The first 20 minutes he spent holding on to the back of her seat and urging her to “go slow” as they circled the church a few times. I saw him take his hand away several times, but never for long. They decided they needed a break–it’s hard work to ride a bike s-l-o-w-l-y. And I could see his back hurt. Fearing this wasn’t very fun and was afraid everyone was going to throw in the towel and not get back to learning again for a while, I roused Lily and told her we should practice for a few more minutes.
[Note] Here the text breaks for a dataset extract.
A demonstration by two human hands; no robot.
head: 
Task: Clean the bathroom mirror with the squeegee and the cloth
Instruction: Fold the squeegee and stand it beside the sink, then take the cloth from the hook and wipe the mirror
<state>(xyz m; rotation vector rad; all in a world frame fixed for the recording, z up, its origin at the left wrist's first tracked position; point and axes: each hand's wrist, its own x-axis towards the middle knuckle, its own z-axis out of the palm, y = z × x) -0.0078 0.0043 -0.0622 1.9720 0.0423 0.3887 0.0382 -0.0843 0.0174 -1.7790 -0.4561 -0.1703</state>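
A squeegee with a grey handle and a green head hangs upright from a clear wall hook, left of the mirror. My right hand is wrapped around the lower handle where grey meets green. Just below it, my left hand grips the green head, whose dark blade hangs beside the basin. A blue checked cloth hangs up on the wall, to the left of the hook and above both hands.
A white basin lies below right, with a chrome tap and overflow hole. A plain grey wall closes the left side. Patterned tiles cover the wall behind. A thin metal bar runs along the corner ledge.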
As soon as I had her up, I gave her the exact opposite advice as Baba: the faster you ride, the easier it is to balance. But Baba said to go slow. Well, go fast. Sure enough, I ran along for three strides and then she was off on her own. I shouted in celebration and Baba told me that you weren’t supposed to make any noise so the kids don’t know you let go. I kept shouting. And Lily kept riding. And riding, and riding, and riding. The only crying that occurred was when we had to pack up to go home.
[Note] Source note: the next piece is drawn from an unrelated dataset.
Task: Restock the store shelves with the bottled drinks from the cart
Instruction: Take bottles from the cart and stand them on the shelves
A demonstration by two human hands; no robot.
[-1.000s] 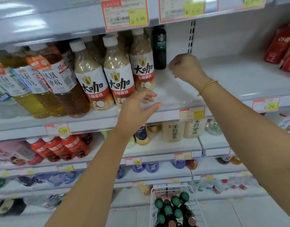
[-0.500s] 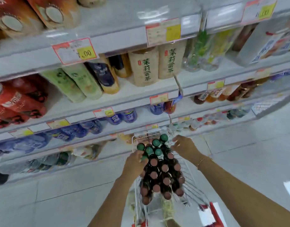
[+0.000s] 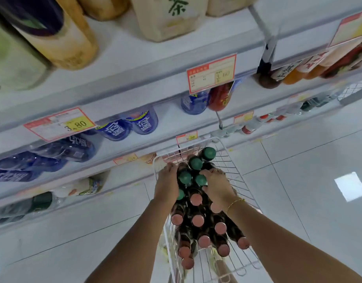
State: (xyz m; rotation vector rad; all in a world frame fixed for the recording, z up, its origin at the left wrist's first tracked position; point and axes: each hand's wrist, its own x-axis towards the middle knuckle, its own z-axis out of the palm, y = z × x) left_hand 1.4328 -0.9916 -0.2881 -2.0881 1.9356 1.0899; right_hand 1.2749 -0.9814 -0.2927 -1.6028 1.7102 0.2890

This slideshow requires JavaScript.

Of course, Peter needed to get in on the action, now that he can lay claim to the bike with the training wheels.

Don’t worry about Amos: he had puddles to splash in.

6 Comments leave one →
  1. June 18, 2010 10:31 am

    yeah for Lily. There is so much freedom in riding a big kid bike.
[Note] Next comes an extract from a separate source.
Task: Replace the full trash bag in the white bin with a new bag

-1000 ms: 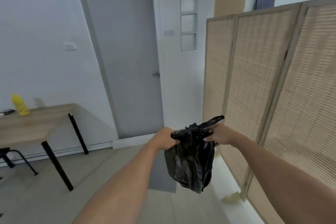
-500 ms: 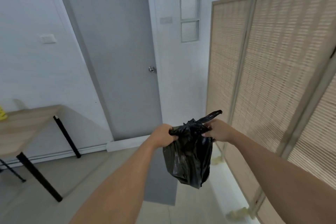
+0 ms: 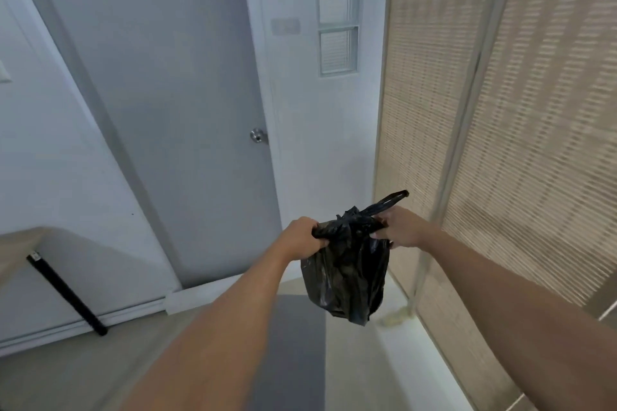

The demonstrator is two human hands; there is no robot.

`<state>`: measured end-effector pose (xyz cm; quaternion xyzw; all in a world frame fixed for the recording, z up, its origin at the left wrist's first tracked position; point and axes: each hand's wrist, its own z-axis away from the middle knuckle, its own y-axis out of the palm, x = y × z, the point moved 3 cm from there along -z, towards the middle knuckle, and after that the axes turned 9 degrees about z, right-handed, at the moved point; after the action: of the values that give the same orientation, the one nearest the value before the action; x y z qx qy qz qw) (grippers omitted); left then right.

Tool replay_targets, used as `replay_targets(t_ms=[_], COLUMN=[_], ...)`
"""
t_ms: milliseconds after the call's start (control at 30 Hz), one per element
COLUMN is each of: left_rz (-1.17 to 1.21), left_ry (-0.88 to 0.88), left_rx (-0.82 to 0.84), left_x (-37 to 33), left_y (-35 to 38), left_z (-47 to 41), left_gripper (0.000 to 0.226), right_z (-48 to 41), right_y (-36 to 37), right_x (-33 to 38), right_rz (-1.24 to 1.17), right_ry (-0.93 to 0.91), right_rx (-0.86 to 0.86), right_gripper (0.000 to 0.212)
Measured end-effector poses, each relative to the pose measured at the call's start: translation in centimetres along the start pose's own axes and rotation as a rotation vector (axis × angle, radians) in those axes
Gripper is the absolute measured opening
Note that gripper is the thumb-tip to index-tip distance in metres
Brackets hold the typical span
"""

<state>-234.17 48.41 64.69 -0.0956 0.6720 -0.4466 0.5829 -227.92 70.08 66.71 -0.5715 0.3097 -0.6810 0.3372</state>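
Observation:
A full black trash bag (image 3: 347,274) hangs in the air in front of me, its top knotted with one loop sticking up to the right. My left hand (image 3: 302,237) grips the bag's neck on its left side. My right hand (image 3: 402,230) holds the knot and the loop on its right side. The white bin is not in view.
A grey closed door (image 3: 173,110) with a round knob (image 3: 257,136) stands straight ahead. A woven folding screen (image 3: 500,130) lines the right side. A wooden table corner (image 3: 20,247) with a black leg (image 3: 66,297) is at the left. A grey mat (image 3: 293,347) lies on the floor below.
The view has moved closer to the door and swung right, so the table has slid toward the left edge. Both hands keep the same hold on the bag.

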Motion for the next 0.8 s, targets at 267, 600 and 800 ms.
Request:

  2. esodhiambo permalink*
    June 18, 2010 10:55 am

    You know, it FEELS fantastic, but I wonder how freeing it really is for kids these days. As soon as I could ride, I was off with the kids of the neighborhood riding around for hours while my mom really had no concrete idea where I was. Nowadays, I feel like that might be illegal to send my five-year-old off to ride her bike around town.

  3. Amy Thomason permalink
    June 18, 2010 11:10 am

    Is that a pink bike, Emily? Kate would be jealous; she must be content with red and then silver.

    I love the moments where being a parent is so much fun. That’s awesome for you and for Lily.

  4. esodhiambo permalink*
    June 18, 2010 11:28 am

    Like I said: garage sale. Believe me, it never would have happened if I had bought it new, but a bike in good condition that fit just right and didn’t have gears and hand brakes? I can do it for $10.

    I would be happy to paint it, though.

  5. June 18, 2010 8:29 pm

    Congratulations Lily! If Peter will be waiting for Lily to pass this bike on, you just may want to paint it:)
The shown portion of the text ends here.